As you know from the news some companies have been able to profile millions of Facebook users without their knowledge, let alone their consent.
All this data has not been stolen, it’s been misused by actors exploiting the business model put in place by Facebook.
This is a huge data protection issue, where the rights of the data subjects have been ignored and the requirements of the data controllers and processors haven’t been enforced.
If confirmed in all its details, these companies will have shown they’ve not been able to track and monitor the tasks involved in personal data handling and to have made use of the data without a lawful basis - all points that the GDPR is stressing.
Everybody in the data management chain should know with clarity
- what’s being gathered;
- where it comes from;
- who owns it;
- where it goes to;
- in which format;
- where it’s stored;
- what purpose it’s used for;
- how long it’s retained;
- what’s the lawful basis.
There’s no doubt that at least some of the companies involved in the news had not fully gone through this checklist. But also sure is that the users were not informed of any of these details.
As users, we should all play a more active role, making the effort of reading through the screens of agreements and settings, limiting as much as possible the data we agree to share, reviewing and deleting data we think it’s no more useful.
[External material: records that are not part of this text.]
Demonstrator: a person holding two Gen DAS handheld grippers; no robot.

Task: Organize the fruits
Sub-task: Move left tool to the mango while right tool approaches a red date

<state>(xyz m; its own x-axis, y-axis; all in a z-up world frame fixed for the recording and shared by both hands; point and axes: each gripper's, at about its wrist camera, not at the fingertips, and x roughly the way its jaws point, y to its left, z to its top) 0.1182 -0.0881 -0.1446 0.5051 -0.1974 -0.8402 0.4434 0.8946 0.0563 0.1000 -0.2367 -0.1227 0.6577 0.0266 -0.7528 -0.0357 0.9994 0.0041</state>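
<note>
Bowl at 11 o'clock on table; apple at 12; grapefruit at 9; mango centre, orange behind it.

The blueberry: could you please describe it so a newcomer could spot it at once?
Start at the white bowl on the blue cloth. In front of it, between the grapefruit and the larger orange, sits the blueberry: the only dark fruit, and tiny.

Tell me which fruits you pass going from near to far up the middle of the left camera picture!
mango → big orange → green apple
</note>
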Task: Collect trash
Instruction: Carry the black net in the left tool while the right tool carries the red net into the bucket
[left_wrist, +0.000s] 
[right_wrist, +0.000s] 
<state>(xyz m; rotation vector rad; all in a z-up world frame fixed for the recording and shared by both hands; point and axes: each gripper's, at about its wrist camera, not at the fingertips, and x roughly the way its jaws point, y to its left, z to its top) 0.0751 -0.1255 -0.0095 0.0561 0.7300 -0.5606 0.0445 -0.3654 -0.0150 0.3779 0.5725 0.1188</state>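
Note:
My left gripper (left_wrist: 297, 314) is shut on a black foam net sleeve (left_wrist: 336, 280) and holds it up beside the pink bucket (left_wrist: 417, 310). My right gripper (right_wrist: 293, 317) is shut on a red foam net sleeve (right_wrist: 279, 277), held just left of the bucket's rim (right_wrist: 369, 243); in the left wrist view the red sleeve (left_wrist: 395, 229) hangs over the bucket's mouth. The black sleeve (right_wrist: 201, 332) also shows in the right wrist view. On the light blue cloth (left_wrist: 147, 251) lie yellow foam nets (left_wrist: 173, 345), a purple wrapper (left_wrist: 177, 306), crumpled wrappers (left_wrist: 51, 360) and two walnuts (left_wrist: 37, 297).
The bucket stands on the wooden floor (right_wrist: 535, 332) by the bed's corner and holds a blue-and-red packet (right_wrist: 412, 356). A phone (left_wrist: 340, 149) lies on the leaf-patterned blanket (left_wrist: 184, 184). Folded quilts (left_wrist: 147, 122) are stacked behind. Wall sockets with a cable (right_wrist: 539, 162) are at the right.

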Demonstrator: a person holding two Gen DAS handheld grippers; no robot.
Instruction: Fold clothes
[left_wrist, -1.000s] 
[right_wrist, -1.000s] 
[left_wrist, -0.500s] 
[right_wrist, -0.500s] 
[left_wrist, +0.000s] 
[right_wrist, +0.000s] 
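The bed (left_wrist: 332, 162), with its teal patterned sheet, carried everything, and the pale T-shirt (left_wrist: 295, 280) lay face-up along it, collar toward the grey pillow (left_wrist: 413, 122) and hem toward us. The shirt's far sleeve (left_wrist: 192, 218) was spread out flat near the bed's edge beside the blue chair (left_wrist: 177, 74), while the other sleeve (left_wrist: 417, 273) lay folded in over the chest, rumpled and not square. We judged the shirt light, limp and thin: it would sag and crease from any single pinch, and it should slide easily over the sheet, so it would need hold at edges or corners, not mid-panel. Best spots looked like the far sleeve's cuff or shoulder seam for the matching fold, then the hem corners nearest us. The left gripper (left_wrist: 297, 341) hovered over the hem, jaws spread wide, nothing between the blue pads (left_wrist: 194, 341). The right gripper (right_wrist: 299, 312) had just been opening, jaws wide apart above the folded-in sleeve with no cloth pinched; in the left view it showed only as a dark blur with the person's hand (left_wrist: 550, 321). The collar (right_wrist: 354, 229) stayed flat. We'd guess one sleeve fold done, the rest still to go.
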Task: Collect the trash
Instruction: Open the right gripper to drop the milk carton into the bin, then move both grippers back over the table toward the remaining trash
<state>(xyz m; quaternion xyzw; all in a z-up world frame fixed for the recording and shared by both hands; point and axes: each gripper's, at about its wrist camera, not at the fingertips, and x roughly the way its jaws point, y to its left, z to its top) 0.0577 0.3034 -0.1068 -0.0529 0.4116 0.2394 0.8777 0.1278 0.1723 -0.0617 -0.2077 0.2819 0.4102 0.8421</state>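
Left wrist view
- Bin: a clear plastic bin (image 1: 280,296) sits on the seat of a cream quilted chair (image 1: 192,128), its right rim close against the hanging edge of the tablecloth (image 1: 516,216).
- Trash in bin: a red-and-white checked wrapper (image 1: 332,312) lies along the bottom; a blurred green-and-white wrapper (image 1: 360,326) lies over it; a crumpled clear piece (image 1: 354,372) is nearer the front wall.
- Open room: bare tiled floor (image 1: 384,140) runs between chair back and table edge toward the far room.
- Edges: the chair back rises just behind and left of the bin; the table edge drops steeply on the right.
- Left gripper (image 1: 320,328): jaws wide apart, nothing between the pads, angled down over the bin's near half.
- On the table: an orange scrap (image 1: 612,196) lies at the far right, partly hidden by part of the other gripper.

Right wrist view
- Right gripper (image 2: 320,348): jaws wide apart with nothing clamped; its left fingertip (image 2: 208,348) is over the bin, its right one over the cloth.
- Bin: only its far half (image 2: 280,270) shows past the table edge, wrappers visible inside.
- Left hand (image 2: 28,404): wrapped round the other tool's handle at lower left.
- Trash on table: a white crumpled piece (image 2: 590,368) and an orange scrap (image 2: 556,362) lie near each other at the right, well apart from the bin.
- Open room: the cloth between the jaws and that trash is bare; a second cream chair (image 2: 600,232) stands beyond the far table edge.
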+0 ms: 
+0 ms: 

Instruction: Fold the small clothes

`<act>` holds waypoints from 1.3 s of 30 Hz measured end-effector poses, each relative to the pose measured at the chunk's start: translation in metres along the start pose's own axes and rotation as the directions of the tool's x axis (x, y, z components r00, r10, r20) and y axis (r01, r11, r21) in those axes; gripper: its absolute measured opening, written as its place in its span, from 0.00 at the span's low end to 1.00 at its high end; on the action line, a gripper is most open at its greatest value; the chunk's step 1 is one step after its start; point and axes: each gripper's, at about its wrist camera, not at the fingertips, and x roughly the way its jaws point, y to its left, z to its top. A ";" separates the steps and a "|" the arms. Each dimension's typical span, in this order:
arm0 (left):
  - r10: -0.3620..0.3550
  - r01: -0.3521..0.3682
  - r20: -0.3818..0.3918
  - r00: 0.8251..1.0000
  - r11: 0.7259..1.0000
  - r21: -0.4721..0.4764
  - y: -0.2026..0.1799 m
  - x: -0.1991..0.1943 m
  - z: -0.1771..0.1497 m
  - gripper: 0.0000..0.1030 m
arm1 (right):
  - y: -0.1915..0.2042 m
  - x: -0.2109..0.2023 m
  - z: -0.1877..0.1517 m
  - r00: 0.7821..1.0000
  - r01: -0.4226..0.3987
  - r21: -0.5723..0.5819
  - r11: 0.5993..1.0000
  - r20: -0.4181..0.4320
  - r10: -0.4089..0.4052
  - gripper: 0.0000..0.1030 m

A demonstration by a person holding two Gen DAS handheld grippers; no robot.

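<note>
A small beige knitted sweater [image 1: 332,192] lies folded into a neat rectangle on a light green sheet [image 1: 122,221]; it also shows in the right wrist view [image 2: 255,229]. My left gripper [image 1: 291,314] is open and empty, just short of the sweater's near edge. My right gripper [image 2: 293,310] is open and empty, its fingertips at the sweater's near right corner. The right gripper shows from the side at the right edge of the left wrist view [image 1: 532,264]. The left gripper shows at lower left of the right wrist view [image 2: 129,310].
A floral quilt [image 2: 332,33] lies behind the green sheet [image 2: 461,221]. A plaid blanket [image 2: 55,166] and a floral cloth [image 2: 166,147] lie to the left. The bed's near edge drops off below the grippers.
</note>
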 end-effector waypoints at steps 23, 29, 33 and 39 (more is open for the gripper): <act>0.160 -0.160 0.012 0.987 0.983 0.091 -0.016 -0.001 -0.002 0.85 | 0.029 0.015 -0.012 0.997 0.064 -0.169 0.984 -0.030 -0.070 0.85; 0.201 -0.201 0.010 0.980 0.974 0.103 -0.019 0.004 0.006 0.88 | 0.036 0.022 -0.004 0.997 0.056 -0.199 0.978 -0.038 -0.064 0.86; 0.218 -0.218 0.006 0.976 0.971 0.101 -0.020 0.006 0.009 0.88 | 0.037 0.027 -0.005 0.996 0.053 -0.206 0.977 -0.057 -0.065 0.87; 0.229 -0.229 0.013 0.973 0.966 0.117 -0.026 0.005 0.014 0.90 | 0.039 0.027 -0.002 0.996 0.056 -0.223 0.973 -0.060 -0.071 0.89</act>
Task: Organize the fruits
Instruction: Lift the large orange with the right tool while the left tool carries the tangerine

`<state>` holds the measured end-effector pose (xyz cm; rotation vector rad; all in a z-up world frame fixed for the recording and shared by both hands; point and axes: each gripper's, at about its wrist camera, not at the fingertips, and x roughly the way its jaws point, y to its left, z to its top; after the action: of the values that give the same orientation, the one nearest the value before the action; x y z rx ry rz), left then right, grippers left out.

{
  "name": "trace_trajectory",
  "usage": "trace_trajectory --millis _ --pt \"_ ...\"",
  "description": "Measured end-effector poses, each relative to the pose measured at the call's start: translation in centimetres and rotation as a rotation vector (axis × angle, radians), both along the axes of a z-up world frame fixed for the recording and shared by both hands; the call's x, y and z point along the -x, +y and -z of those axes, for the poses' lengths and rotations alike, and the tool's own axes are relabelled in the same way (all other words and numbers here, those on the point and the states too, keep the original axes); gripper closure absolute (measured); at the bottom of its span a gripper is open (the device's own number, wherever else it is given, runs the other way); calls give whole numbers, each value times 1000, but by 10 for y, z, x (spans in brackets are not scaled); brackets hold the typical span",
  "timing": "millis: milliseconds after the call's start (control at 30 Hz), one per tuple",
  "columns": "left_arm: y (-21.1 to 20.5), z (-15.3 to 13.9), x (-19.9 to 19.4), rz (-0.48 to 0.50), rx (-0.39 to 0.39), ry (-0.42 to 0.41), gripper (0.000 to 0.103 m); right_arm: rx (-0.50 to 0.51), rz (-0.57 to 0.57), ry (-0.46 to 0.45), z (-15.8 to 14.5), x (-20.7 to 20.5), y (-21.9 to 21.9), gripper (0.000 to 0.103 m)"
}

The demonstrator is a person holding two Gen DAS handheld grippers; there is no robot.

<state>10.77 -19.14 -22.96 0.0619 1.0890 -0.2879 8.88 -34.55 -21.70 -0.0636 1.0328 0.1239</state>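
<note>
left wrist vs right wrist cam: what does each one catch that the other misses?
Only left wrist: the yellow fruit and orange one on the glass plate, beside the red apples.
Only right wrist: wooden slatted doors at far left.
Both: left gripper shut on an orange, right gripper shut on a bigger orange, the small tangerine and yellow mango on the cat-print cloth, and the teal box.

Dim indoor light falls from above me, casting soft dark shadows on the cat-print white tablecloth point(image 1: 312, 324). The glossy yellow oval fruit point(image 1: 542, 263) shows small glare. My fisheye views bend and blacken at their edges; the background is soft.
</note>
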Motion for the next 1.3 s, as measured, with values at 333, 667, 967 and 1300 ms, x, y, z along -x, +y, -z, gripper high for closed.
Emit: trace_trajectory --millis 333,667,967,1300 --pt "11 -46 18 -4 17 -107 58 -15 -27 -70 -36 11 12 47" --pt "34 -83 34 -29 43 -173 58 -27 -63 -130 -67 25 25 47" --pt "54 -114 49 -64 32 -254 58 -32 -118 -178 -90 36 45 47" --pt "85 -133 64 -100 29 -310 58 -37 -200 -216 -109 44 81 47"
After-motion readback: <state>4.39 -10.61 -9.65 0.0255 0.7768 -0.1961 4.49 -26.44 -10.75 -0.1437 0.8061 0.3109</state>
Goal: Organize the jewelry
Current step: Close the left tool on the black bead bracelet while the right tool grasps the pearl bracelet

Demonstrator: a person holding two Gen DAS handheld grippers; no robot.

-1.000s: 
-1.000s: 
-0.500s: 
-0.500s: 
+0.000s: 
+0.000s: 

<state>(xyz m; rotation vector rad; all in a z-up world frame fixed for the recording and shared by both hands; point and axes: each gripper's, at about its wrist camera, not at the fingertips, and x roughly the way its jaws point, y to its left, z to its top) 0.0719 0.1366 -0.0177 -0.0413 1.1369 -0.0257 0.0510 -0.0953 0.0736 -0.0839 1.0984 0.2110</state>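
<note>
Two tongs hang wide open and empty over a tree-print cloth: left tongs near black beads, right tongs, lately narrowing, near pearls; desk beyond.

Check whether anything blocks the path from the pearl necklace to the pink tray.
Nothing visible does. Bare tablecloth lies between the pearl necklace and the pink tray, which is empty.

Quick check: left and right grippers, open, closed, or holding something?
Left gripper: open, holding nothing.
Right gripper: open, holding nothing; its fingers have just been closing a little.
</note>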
Companies should assess their position in relation to data protection. Have they ever gone through the checklist above? Have they addressed any gap they found with proper actions? Are data management roles in place? Are they monitoring and evaluating their processes?
At the end, while nothing is perfect, a company should be confident to avoid serious consequences because they did all possible to protect their data and to use it in an appropriate way.
The benefits of implementing a proper data management are evident: stakeholders and customer trust, company reputation, improved security and compliance posture.